### Exercise instructions
Find the word "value" in the data below and copy each line that holds it.

### Data extract
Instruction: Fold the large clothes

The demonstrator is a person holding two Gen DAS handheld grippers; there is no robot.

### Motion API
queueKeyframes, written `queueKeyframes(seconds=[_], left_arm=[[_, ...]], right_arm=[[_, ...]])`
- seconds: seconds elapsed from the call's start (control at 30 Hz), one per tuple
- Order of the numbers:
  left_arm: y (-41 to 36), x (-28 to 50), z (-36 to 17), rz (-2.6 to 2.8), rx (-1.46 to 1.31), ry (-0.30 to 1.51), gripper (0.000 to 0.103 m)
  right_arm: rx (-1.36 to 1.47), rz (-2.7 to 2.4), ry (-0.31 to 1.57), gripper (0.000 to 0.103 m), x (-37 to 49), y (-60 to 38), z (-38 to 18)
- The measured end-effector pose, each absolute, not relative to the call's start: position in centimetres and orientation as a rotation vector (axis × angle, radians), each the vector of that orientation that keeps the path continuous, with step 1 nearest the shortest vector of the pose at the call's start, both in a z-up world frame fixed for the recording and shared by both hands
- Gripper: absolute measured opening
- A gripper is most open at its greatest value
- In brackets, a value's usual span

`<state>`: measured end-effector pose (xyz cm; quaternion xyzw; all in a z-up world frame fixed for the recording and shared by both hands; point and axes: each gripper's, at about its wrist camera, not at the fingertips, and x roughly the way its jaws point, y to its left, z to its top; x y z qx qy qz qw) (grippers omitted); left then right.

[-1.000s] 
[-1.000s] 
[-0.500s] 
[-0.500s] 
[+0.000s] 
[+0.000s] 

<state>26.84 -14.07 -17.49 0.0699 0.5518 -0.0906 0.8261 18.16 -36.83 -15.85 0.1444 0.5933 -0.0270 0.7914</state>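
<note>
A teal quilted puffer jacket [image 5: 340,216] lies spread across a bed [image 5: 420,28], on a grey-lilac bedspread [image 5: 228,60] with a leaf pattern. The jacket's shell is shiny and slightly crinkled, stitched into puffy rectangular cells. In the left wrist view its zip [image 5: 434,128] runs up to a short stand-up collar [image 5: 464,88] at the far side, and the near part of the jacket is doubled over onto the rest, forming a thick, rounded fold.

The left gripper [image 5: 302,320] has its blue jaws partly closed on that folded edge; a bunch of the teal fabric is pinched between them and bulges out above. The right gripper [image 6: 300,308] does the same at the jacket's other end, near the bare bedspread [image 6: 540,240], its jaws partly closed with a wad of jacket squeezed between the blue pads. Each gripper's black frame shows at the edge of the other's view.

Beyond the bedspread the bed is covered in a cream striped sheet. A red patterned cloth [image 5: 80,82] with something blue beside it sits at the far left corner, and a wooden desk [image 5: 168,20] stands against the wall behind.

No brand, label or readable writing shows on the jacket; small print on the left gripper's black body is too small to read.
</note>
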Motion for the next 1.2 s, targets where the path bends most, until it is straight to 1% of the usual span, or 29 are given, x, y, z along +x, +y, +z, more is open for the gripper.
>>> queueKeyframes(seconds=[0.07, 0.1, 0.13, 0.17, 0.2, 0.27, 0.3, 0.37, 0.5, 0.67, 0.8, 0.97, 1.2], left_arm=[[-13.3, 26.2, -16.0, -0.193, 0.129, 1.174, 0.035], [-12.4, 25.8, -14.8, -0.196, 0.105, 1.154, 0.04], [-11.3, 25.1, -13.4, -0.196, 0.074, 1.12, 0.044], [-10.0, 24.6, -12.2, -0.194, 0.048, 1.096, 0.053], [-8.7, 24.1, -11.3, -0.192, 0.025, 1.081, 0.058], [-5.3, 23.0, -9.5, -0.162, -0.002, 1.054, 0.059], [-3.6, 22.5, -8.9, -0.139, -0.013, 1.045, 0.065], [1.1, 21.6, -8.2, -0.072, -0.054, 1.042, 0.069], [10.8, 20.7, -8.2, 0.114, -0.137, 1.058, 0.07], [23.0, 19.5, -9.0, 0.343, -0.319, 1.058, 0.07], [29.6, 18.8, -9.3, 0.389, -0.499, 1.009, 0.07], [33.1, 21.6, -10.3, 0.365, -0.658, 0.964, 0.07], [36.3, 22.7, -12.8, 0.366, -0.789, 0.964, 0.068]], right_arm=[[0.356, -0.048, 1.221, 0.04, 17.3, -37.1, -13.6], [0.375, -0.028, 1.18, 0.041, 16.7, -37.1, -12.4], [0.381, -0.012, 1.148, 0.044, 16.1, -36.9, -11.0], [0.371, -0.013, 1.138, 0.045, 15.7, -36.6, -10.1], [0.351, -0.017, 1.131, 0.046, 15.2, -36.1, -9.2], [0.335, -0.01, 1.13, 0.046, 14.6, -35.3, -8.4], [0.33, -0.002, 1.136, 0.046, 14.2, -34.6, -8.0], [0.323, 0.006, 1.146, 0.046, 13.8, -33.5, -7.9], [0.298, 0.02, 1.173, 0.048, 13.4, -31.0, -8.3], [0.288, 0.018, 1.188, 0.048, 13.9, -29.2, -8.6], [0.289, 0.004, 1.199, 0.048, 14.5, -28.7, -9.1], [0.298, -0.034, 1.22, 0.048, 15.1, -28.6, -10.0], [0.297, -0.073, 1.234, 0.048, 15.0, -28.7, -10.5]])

### Result
- A gripper is most open at its greatest value
- In brackets, a value's usual span

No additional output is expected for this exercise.